» Source information:
● ● ● ●
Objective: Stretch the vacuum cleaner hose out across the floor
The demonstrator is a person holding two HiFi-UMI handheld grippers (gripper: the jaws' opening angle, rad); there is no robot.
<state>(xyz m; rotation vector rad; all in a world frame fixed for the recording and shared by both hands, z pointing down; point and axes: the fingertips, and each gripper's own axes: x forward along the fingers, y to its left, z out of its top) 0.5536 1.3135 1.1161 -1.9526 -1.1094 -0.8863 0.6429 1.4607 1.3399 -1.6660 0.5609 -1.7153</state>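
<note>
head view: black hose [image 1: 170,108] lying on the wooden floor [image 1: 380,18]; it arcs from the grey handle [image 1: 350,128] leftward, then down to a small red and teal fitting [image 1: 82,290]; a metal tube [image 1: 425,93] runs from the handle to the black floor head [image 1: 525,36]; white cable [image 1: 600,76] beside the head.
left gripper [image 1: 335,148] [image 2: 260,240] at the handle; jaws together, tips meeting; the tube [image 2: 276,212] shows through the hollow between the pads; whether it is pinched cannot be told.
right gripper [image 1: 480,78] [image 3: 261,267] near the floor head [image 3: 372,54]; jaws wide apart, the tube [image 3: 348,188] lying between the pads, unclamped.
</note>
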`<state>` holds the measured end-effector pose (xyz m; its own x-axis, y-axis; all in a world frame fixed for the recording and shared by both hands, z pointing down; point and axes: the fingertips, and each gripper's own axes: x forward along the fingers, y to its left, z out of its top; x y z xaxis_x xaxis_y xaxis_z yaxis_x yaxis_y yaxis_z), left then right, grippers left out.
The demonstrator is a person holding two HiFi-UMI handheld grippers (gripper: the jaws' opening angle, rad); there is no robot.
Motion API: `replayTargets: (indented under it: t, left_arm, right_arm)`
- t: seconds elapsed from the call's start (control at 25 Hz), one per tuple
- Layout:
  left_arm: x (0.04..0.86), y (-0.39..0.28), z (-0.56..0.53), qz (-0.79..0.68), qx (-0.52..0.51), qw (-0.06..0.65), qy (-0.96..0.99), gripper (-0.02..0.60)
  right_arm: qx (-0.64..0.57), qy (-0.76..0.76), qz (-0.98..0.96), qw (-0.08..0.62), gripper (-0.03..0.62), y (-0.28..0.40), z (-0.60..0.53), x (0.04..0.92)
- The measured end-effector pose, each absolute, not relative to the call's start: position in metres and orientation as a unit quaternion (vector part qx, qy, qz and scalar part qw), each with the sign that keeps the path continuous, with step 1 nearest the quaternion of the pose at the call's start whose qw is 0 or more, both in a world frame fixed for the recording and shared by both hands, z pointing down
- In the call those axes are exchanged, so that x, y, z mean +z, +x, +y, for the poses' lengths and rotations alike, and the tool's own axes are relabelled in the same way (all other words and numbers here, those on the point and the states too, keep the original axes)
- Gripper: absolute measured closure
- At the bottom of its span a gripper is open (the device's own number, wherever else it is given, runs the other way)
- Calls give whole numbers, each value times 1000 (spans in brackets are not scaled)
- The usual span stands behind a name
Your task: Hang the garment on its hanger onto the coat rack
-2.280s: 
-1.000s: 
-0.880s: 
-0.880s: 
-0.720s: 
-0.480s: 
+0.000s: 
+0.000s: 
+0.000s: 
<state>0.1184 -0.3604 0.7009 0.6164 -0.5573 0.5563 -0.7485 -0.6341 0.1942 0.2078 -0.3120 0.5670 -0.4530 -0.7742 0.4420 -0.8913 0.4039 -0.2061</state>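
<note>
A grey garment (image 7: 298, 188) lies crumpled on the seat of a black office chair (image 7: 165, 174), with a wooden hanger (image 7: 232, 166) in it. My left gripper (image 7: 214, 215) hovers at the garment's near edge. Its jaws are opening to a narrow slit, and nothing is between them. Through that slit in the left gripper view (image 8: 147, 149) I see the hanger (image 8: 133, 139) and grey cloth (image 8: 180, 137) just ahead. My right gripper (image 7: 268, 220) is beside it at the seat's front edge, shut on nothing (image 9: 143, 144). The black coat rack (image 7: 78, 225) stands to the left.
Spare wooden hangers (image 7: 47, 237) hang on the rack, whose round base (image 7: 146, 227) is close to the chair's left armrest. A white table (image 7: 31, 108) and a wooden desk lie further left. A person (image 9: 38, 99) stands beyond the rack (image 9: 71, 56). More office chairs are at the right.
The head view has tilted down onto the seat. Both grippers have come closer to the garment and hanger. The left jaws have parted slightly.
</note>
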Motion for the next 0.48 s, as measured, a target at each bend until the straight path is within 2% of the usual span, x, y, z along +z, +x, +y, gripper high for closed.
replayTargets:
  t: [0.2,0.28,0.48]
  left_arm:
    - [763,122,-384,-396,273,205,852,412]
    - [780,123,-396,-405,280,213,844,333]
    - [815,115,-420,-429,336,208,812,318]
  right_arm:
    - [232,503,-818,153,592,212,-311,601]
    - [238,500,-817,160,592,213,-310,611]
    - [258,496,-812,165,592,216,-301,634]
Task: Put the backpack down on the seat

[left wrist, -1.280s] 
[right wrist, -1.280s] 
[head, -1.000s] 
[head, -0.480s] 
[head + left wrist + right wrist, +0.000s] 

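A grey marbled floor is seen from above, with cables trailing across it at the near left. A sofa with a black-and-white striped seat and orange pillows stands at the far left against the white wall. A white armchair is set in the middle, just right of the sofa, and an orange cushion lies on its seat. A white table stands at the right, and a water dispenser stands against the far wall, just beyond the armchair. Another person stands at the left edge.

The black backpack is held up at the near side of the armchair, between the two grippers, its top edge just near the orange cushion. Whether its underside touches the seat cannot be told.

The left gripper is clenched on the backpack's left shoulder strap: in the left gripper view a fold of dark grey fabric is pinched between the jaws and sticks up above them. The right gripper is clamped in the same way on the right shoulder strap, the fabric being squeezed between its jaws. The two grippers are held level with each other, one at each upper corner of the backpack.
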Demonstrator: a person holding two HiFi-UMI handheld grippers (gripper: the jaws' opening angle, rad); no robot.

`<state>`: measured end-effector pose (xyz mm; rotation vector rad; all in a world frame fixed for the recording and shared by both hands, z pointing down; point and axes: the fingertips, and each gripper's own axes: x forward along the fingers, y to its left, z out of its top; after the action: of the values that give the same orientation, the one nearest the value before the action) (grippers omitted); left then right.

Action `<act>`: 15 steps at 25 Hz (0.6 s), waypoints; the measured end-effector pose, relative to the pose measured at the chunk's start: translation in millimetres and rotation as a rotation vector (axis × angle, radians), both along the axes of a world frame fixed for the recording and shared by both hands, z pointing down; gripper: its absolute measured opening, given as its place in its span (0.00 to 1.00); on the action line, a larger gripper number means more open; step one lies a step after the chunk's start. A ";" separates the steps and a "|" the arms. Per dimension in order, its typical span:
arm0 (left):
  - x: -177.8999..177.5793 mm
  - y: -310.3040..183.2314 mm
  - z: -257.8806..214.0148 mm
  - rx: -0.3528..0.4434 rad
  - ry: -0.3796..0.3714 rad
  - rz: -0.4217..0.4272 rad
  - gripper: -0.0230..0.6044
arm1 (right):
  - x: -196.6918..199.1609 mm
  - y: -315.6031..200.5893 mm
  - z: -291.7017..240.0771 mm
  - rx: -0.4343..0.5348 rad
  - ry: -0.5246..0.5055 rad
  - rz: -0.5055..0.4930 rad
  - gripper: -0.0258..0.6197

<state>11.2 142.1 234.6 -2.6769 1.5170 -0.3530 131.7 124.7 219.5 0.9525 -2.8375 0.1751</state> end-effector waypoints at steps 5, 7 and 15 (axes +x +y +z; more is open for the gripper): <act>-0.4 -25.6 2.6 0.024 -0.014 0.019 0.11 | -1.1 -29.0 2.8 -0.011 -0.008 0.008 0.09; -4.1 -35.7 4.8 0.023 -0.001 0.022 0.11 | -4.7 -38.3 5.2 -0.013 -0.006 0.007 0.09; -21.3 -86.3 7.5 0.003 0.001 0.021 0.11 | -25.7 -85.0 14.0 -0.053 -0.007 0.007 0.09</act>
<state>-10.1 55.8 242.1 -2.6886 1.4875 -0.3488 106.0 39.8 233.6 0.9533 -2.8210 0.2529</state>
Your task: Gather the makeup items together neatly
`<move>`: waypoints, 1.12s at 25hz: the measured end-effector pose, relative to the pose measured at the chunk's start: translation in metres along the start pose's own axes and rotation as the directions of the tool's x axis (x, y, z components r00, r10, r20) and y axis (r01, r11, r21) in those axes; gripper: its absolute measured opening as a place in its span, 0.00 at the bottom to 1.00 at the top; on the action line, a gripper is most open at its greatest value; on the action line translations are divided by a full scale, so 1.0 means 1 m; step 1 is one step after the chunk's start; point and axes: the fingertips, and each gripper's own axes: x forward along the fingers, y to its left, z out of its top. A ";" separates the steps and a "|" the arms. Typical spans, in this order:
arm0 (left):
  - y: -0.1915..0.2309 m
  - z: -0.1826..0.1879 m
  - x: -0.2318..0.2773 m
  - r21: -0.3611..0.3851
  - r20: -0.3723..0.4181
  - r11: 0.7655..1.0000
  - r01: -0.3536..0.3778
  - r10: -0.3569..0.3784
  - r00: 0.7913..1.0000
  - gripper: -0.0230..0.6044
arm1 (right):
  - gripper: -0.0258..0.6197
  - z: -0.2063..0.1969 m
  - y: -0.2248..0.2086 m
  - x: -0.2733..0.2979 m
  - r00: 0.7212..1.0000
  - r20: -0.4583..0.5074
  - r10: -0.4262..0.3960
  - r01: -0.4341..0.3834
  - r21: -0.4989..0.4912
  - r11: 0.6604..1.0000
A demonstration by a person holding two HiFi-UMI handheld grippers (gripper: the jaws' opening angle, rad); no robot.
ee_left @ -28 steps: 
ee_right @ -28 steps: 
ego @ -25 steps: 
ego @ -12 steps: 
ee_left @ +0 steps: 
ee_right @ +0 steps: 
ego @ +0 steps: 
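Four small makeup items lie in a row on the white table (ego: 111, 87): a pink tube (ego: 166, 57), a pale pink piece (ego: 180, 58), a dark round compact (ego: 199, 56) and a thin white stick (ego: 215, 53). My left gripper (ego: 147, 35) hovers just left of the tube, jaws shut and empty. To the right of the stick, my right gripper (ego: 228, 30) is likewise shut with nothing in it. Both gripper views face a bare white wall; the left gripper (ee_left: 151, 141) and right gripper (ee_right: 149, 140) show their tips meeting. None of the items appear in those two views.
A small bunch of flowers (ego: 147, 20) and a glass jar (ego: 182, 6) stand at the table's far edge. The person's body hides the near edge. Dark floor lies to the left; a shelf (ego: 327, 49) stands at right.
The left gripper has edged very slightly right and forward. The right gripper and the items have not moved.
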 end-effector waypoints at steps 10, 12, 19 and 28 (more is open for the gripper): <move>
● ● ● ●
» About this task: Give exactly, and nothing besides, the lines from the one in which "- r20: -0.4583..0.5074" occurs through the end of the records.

» Completed task:
  - r20: -0.4583..0.5074
  - r10: -0.4262..0.3960
  - r01: -0.4341..0.3834
  - r21: -0.4989..0.4912
  - r11: 0.6604..1.0000
A demonstration by a person holding two HiFi-UMI handheld grippers (gripper: the jaws' opening angle, rad); no robot.
ee_left @ -28 steps: 
ee_right @ -28 steps: 
ego @ -25 steps: 
ego @ -12 steps: 
ee_left @ +0 steps: 
ee_right @ +0 steps: 
ego @ +0 steps: 
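Four small makeup items lie in a row on the white table (ego: 111, 87): a pink tube (ego: 166, 57), a pale pink piece (ego: 180, 58), a dark round compact (ego: 199, 56) and a thin white stick (ego: 215, 53). My left gripper (ego: 147, 35) hovers just left of the tube, jaws shut and empty. To the right of the stick, my right gripper (ego: 228, 30) is likewise shut with nothing in it. Both gripper views face a bare white wall; the left gripper (ee_left: 151, 141) and right gripper (ee_right: 149, 140) show their tips meeting. None of the items appear in those two views.
A small bunch of flowers (ego: 147, 20) and a glass jar (ego: 182, 6) stand at the table's far edge. The person's body hides the near edge. Dark floor lies to the left; a shelf (ego: 327, 49) stands at right.
The left gripper has edged very slightly right and forward. The right gripper and the items have not moved.
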 end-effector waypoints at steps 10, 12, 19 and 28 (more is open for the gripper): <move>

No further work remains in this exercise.